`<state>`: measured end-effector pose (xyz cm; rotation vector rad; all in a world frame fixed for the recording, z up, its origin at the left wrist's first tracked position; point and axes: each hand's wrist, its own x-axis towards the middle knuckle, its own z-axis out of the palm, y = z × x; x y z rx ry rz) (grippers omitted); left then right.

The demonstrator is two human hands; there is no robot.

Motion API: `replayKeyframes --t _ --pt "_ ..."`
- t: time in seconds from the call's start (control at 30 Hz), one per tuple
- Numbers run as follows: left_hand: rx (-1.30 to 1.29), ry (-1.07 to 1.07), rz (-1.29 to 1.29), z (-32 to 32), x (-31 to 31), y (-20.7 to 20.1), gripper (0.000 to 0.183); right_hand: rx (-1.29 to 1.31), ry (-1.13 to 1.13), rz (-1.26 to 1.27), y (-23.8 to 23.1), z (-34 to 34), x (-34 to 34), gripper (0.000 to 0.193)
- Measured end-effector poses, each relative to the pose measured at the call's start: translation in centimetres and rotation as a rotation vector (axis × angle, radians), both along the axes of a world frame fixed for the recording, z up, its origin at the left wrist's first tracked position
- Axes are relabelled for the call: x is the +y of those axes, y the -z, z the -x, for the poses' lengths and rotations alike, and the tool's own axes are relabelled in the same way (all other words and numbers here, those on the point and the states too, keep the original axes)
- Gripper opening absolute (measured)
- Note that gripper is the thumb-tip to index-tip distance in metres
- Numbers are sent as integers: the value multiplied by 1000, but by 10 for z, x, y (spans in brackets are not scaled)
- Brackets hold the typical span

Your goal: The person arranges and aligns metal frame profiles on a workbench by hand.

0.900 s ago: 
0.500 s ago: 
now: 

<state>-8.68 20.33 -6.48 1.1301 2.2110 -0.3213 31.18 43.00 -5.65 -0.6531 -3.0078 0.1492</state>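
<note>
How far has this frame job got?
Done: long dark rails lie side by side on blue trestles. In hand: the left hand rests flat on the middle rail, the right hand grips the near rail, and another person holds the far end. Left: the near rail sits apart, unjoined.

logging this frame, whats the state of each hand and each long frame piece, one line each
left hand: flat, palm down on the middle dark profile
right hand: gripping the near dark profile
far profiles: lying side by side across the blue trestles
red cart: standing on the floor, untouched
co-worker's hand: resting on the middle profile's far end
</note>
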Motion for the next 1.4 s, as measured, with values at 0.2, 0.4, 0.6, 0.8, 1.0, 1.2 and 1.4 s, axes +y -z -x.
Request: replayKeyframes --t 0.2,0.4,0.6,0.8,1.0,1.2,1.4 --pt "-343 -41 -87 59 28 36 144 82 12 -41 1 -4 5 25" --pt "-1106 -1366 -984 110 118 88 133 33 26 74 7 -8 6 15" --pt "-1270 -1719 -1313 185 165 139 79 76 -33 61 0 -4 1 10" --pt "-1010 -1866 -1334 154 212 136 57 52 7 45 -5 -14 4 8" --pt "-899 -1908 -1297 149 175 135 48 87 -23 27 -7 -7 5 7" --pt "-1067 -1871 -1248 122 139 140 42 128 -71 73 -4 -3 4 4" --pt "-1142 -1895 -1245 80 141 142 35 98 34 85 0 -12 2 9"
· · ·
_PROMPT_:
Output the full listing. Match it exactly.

_OUTPUT OF THE TASK_:
`<state>`: measured end-effector pose (xyz cm; rotation vector rad; all in a world frame fixed for the recording, z up, its origin at the left wrist's first tracked position; point and axes: each hand's wrist, its own x-axis towards the middle knuckle, its own z-axis out of the palm, y = z × x; x y z rx ry rz) (grippers omitted); left then right.

The demonstrator is two human hands; there is no robot.

Motion API: `replayKeyframes --t _ --pt "_ ..."`
- t: time in seconds from the call's start (control at 30 Hz), one per tuple
- Numbers run as follows: left_hand: rx (-1.30 to 1.29), ry (-1.07 to 1.07), rz (-1.29 to 1.29), z (-32 to 32), x (-31 to 31), y (-20.7 to 20.1), gripper (0.000 to 0.183); right_hand: rx (-1.29 to 1.31), ry (-1.13 to 1.13), rz (-1.26 to 1.27), y (-23.8 to 23.1), z (-34 to 34), x (-34 to 34), gripper (0.000 to 0.193)
- Measured end-effector poses, each relative to the pose measured at the call's start: translation in centimetres and rotation as a rotation vector (axis × angle, radians), both along the axes of a world frame fixed for the recording, z up, its origin at the left wrist's first tracked position
- Axes are relabelled for the call: x is the +y of those axes, y the -z, z the -x, for the poses' lengths and rotations alike, and the tool's own axes are relabelled in the same way (all other words and numbers here, those on the point and the states too, keep the original axes)
- Gripper opening absolute (measured)
- Note that gripper is the thumb-tip to index-tip distance in metres
- Numbers are sent as integers: the value multiplied by 1000, but by 10 for z, x, y (spans in brackets are not scaled)
- Brackets hold the typical span

Your goal: The person arranges and aligns metal frame profiles on a workbench by hand.

0.900 s ago: 
0.500 s ago: 
now: 

<state>-8.68 20.33 -6.48 1.1301 2.2110 -0.3213 31.18 43.00 -5.65 -0.6531 -3.0078 0.1492</state>
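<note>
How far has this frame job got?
Done: long dark rails lie side by side on blue trestles. In hand: the left hand rests flat on the middle rail, the right hand grips the near rail, and another person holds the far end. Left: the near rail sits apart, unjoined.

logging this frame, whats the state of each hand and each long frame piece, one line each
left hand: flat, palm down on the middle dark profile
right hand: gripping the near dark profile
far profiles: lying side by side across the blue trestles
red cart: standing on the floor, untouched
co-worker's hand: resting on the middle profile's far end
</note>
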Motion for the next 1.4 s, as measured, with values at 0.2, 0.4, 0.6, 0.8, 1.0, 1.2 and 1.4 s, axes +y -z -x.
Request: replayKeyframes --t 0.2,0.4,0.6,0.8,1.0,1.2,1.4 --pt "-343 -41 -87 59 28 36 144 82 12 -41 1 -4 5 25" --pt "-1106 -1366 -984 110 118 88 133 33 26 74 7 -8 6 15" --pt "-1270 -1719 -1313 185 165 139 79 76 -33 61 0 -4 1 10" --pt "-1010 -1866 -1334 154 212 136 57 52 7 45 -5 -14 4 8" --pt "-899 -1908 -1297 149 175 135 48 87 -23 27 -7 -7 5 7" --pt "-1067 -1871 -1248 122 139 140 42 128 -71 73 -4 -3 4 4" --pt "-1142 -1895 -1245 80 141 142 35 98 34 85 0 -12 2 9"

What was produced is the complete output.